Despite these facts, it WAS a wonderful vacation. Here’s the highlights:

* Every afternoon, when the sun was a bit less intense, we went to the beach — the most beautiful beach I’ve ever been to. Most of us spent a good deal of time boogie boarding. It was a riot. After six years of trying to boogie board, I was finally getting the hang of it…the waves were IDEAL! The water was so warm, even Shelley decided (for the first time!) to give it a try. In sharp contrast to me, she was an instant expert, riding her first wave all the way into the beach! (Life is not fair). My favorite memory from this vacation was watching Shelley and Julie acting like giddy adolescent girls as they caught wave after wave on their boogie boards.

* The sunsets and evening stars were awe-inspiring.


* Marcia (to her lasting credit) joined the guys on a zip-line tour through a Costa Rican rainforest. We glided above the treetops on cables that connect to platforms on taller trees, seeing the forest from a spectacular bird’s eye view. The guides pointed out various plant life and animals of the rainforest.

* Every afternoon the house we stayed at was surrounded by, and somewhat invaded by, dozens and dozens of monkeys! They were adorably mischievous. At first we weren’t prepared for these little thieves, and they raided our open-air kitchen taking all our fruit. Another day we hiked through Manuel Antonio National Park and came upon a herd of monkeys (or family? or tribe? what do you call them?). One bunch was tenderly picking insects off each other. It was so cute. One actually came down to us and let Marcia (our official small group paparazzi) get within inches of him as he nonchalantly posed on a branch.
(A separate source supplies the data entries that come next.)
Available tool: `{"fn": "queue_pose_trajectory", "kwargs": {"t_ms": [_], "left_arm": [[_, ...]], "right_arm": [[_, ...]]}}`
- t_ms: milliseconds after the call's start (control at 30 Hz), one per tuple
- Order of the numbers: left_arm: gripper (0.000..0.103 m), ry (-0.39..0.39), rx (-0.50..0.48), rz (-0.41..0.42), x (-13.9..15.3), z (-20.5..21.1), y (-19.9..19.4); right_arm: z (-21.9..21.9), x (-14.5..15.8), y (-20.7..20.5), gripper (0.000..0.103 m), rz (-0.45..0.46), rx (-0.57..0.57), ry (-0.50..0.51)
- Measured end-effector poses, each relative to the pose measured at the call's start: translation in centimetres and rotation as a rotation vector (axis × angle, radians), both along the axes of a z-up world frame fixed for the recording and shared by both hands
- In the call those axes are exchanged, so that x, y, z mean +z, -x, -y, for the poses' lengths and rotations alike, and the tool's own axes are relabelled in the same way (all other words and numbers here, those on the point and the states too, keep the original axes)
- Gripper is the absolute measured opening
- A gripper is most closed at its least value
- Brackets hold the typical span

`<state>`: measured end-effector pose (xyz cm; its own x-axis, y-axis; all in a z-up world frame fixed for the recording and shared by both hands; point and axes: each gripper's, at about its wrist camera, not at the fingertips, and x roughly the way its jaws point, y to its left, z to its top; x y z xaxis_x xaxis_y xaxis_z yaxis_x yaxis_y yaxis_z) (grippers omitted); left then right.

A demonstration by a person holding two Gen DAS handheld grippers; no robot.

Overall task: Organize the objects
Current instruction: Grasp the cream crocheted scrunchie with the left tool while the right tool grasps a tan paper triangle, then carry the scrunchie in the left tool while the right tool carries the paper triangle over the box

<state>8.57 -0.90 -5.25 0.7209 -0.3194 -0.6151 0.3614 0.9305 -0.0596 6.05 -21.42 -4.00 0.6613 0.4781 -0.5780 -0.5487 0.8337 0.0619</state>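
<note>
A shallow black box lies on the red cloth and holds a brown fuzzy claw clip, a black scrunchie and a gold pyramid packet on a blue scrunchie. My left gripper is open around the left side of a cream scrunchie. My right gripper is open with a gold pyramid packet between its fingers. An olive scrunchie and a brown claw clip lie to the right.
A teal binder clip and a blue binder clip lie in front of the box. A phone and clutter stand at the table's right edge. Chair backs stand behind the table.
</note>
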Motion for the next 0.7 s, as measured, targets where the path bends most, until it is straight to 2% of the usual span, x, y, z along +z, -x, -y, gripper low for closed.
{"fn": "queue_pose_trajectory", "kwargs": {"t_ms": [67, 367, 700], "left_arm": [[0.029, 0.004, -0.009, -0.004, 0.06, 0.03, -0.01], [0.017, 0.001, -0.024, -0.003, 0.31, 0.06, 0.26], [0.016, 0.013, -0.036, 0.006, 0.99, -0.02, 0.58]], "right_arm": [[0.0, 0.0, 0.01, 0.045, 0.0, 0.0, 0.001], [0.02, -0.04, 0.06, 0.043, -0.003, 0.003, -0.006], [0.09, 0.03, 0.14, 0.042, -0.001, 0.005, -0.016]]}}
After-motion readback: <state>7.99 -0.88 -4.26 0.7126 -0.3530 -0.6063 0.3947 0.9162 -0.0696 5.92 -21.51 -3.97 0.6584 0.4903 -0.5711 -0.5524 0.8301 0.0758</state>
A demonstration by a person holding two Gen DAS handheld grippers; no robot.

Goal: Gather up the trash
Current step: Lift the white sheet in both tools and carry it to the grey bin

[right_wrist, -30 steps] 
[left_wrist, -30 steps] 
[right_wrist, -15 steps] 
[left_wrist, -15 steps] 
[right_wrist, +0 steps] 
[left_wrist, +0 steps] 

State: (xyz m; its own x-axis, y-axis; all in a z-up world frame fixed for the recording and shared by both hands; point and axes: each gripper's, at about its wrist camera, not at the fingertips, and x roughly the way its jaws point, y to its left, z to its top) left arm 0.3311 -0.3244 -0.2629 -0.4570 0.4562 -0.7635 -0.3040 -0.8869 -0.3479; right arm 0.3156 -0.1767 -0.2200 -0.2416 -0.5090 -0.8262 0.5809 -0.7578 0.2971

* As a group we don’t do much on our vacations. We mostly relax and hangout. We’re lards (as we call each other). We sit around and eat, talk, laugh, tease, philosophize and/or argue with each other. Being quasi-autistic, I often have my nose in a book while the rest of the group interacts, and it says something about our group that this offends no one. (Others on occasion do the same thing). My friends know me and accept me for who I am, in all my eccentricities. In a world where most people live in loneliness, I feel incredibly blessed to have friends like this.

* I managed to get about half way through all the writings of Philo of Alexandria in these 8 days (he wrote a lot!). Philo is important to a book project I’m working on (The Myth of the Blueprint), as he was a Jewish thinker around the time of Christ who tried to fuse biblical teaching with platonic and stoic philosophy. A lot of the church fathers took their cues from him, and in this way Philo contributed a good deal to the gradual replacing of a biblical warfare model of God and his relationship with the world with a Hellenistic blueprint model.Yet, in keeping with my present obsession with Platonic Forms, the thing that was most on my mind this vacation was the beautiful way reality balances form and freedom. There’s structured spontaneity and spontaneous structure everywhere, and it was screaming at me this whole vacation.

For example, the waves of the ocean are so regular, and yet each one is completely unique and, in its own way, manifests the radical contingency and spontaneity that permeates the cosmos. This is what makes waves so interesting. Had anything in the history of the cosmos been slightly different than it was, any particular wave might have been different than it is. For the brief moment it exists, each wave puts on display the structure and creative contingency of creation.

The same thing is true of the rainforest. I delighted in the bizarre randomness of some of the vine-configurations, for example. Why did this particular group of vines grow in the completely unprecedented way it did? An ultimate explanation would require an omniscient understanding of the history of the cosmos, for had anything in creation been slightly different than it was, the vine configuration might have been completely different than it is. And yet, the configuration isn’t totally random – which is why it can be identified as a vine-configuration. It shares in the structure (the Platonic Form?) all vines have, yet it does it in its own radically unique way. This balance of form and freedom is what makes the rainforest so interesting and beautiful.

Everything – every single thing! – displays this dance of form and freedom. While the insects of Costa Rica were a bit of a nuisance they also manifest the cosmic balance of form and freedom in a most awe-inspiring way. For example, Greg Erickson and I were hiking in the rainforest one afternoon when we came upon a magnificent spider resting in the center of its web. The sun hit this heavenly masterpiece in such a way that it acquired an almost fluorescent quality as it shimmered in the tropical breeze. Every detail of this intricate saucer became clearly visible to us.

As we gazed in awe upon this site, it occurred to me that its beauty is rooted in the way its structure displays contingency — or, to say the same thing a different way, the way its contingency displays structure. A virtual infinitude of contingent, creative complexity lies behind this intelligently designed web. Innumerable variables extending back to the beginning of time could have easily rendered this particular web different, or non-existent. In fact, the chances of Greg and I happening upon this particular web at this particular time were infinitesimal small, measured against the cosmos as a whole throughout history. And yet here we were, in this moment, enjoying this infinitesimal improbable beauty. And the beauty was all the more beautiful because it was all so utterly improbable.

This is the dance. It consists of creative spontaneity and freedom amidst structure, and structure amidst creative spontaneity and freedom. And it permeates every centimeter of reality. Each particular insect, plant and animal, and each grouping of insects, plants and animals, participates in it. And each experience of these things participates in it. The contingent structure of the eyes and ears and brain that intersects with the contingent structure of a particular slice of reality in any given moment exhibits form and freedom. And it’s all awe-inspiring if you think about it, precisely because none of it had to be exactly the way it is.

Reality. It’s a dance. And we’re all part of it. Pura Vida!Do it with passion.